Para melhor compreender a importância dessas posições, deve-se começar por dizer a quê elas se opõem. O vento dominante dos anos 80 foi o do “retorno do político” (no masculino) e da filosofia política em detrimento da crítica social. Ao pretender tomar altitude, esta filosofia propõe uma arquitetura institucional invariante do político e da democracia através das idades, de que as políticas concretas seriam apenas uma espécie de mobiliário efêmero.

É inútil dizer que os filósofos políticos encontraram nisso seu canto: podiam se erigir em juizes da política sem ter que meter muito a mão na massa. Em troca deste conforto celeste no país do politicamente puro, sua filosofia política trazia à política prosaica a nobreza do conceito. Em nome de uma leitura empobrecida de Hannah Arendt, de quem sobrevoam vagamente as idéias de pluralismo e de multiplicidade, celebravam com zelo o despotismo da opinião, a lei do nome e as virtudes do servilismo pensante.

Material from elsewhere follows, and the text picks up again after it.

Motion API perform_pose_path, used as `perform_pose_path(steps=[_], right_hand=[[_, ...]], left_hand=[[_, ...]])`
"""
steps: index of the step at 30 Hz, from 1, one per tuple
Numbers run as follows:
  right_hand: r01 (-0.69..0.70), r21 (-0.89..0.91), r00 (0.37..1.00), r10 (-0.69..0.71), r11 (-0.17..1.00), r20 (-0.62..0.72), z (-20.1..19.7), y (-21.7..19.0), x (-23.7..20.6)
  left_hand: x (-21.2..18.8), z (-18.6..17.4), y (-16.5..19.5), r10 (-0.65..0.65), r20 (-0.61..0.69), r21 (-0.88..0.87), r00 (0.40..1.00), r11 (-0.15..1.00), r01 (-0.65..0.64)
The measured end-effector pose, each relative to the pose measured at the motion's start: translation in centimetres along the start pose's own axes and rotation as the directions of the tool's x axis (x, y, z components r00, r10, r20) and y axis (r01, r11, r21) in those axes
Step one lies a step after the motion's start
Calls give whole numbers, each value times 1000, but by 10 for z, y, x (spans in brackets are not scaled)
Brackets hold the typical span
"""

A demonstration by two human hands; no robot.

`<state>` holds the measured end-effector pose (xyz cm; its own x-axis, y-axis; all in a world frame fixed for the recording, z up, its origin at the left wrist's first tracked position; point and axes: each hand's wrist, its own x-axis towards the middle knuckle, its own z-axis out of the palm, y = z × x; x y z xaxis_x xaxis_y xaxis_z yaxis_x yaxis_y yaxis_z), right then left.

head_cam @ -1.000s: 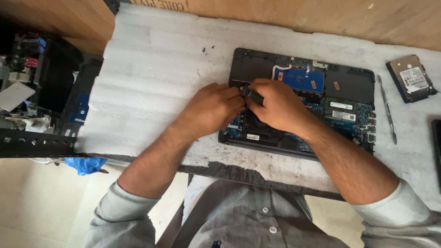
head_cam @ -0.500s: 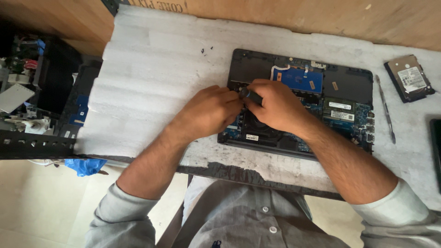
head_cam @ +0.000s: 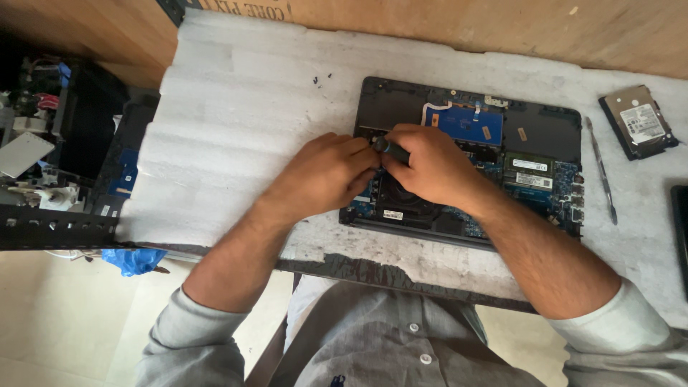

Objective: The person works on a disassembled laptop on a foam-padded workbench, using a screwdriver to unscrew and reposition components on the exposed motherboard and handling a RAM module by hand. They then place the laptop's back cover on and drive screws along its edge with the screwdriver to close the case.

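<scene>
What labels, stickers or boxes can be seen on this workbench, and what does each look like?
Hard drive: far right of the table, dark rectangle with a white label on top.
Memory module: inside the opened laptop, right of the hands, green strip with white stickers.
Small sticker: laptop's near edge, white rectangle.
Cardboard box: behind the foam sheet, brown, dark print on its face.

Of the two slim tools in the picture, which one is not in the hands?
The long thin tool lying on the white foam right of the open laptop; the dark-handled one is gripped by the right hand.
</scene>
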<state>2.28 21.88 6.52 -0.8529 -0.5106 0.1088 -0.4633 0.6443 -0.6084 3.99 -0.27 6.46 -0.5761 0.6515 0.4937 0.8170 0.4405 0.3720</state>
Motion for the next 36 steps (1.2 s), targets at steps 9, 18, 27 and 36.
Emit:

Alain Badiou, ao contrario, proclama como uma das exigências fundamentais do pensamento contemporâneo a necessidade de acabar com esta filosofia política, que se arroga o poder de pensar fora do prumo da empiricidade das políticas reais e o privilégio de determinar os princípio da boa política sem ter que militar em um conflito real. Rancière, por sua vez, avalia que esta celebração da política pura oblitera o litígio constitutivo da política para reduzi-la ao estatal. O que vale não é o político, mas políticas irredutíveis umas às outras, inconciliáveis e irreconciliáveis. Até aí, eu acompanho.

Mas Badiou vai mais longe. Ele absolutiza a oposição entre verdade e opinião, filósofo e sofista. Os dois são, para ele, incompatíveis. Bourdieu também opõe, de forma igualmente radical, a ciência do sociólogo à ideologia do “doxosofo”. Tudo isso relembra as polêmicas inflamadas dos anos 60 sobre o “corte epistemológico” entre ciências e ideologias. Reencontramos a oposição entre um discurso magistral de verdade e um comércio de opiniões constitutivas do espaço público.

A crítica das pesquisas de opinião, das mídias, dos fabricantes de opiniões é certamente mais necessária do que nunca. Mas Protagoras foi também um pensador da democracia. Deve-se, portanto, segurar bem as duas pontas da cadeia, instalar-se na contradição que toma aqui a forma de uma tensão irredutível entre verdade e opinião. O filósofo e o sofista não existem um sem o outro. A verdade de um sofre uma tentação autoritária (a do filósofo e de sua república disciplinar); a opinião do outro sofre uma tentação demagógica e relativista (sacrificando-se ao imperativo de obter o número necessário, como se a maioria tivesse o valor de verdade).

Dito isso, eu não coloco a radicalidade do dissenso lado a lado com as ideologias liberais ou estatistas que são infinitamente mais pesadas, que representam interesses poderosos, contra os quais o combate deve ser travado... Mas é importante não embaralhar as linhas.